In the records below, how many lines hold the string "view"? Give only the number.

[Saved data entries]
=-=-=

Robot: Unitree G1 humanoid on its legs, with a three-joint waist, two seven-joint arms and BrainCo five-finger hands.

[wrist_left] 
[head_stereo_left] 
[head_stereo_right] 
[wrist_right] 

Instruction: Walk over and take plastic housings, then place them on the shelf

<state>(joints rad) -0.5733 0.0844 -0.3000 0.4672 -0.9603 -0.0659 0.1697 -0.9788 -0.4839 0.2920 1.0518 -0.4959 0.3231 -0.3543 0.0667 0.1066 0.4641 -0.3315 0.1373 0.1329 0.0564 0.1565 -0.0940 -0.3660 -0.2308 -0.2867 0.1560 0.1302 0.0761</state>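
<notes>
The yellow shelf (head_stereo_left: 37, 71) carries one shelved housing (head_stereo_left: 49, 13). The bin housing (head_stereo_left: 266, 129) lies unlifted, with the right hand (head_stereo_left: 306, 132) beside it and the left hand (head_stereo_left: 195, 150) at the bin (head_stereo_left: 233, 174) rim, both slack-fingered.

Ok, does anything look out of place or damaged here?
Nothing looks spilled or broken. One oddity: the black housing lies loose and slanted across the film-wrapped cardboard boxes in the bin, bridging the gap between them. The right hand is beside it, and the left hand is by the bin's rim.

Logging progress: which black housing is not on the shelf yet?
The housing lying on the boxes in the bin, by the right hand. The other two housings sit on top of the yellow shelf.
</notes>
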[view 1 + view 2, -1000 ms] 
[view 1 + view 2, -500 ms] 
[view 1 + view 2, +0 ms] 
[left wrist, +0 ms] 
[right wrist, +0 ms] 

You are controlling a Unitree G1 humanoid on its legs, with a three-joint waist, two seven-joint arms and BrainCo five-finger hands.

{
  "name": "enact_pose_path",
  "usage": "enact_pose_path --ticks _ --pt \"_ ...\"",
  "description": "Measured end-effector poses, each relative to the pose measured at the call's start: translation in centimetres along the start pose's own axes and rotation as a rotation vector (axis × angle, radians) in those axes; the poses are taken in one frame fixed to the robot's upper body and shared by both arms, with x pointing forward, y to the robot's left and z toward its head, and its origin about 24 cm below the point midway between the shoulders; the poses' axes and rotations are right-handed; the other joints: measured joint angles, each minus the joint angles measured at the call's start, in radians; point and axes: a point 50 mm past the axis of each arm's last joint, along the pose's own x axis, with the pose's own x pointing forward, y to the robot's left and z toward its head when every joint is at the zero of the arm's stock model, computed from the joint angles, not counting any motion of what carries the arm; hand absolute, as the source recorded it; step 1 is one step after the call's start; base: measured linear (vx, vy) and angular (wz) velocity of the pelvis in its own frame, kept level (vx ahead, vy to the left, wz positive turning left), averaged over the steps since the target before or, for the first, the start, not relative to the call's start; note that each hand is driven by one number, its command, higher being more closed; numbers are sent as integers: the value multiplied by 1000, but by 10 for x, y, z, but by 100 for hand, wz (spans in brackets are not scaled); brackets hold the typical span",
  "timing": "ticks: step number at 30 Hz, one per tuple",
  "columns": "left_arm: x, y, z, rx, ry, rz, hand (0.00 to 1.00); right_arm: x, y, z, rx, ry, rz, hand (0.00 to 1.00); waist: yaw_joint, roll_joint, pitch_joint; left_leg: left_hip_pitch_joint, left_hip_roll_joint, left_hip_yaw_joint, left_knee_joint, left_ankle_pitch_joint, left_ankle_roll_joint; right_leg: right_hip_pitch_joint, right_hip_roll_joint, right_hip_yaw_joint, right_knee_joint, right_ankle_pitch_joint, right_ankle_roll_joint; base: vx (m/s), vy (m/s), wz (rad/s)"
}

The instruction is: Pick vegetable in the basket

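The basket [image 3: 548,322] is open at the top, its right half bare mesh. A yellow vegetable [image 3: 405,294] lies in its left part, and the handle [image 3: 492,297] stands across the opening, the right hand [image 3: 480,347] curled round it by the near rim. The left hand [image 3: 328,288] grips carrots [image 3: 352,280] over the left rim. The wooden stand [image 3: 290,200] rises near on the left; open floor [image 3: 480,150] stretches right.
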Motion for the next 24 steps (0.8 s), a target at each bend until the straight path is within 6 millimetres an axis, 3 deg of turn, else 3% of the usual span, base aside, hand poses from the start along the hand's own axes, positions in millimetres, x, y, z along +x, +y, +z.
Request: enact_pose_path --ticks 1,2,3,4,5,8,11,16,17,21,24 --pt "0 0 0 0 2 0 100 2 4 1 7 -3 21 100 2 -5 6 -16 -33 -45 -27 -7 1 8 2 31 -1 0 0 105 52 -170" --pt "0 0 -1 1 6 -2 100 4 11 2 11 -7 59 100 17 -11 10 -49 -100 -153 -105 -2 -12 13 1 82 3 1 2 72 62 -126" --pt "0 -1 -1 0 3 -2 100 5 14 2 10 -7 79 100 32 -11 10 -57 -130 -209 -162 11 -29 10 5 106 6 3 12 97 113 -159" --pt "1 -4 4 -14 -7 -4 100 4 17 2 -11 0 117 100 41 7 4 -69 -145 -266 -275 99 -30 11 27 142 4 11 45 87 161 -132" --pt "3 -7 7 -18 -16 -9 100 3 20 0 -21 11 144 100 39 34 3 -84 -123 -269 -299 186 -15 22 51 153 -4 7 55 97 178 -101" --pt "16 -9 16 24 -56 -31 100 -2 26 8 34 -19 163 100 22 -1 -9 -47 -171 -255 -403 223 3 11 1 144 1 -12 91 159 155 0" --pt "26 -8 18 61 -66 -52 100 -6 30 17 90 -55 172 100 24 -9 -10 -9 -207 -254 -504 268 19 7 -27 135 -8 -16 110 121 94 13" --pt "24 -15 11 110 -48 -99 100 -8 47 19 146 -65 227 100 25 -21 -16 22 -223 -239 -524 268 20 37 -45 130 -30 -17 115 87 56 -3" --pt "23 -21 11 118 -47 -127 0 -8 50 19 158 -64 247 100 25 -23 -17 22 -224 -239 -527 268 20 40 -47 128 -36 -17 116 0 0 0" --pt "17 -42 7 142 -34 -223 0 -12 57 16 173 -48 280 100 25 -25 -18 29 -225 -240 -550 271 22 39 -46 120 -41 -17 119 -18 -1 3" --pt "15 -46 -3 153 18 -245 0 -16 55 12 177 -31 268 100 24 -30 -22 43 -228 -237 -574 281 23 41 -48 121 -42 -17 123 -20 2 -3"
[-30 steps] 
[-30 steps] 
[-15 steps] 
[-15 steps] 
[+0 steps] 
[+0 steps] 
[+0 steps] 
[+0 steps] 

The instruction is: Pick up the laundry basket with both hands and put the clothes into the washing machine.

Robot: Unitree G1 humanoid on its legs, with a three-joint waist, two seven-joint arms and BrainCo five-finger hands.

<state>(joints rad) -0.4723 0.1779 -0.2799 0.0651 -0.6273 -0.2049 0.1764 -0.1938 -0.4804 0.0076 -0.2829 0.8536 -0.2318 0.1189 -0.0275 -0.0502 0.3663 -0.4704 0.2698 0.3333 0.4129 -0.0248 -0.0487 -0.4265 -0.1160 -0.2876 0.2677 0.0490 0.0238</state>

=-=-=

Result of the task - 3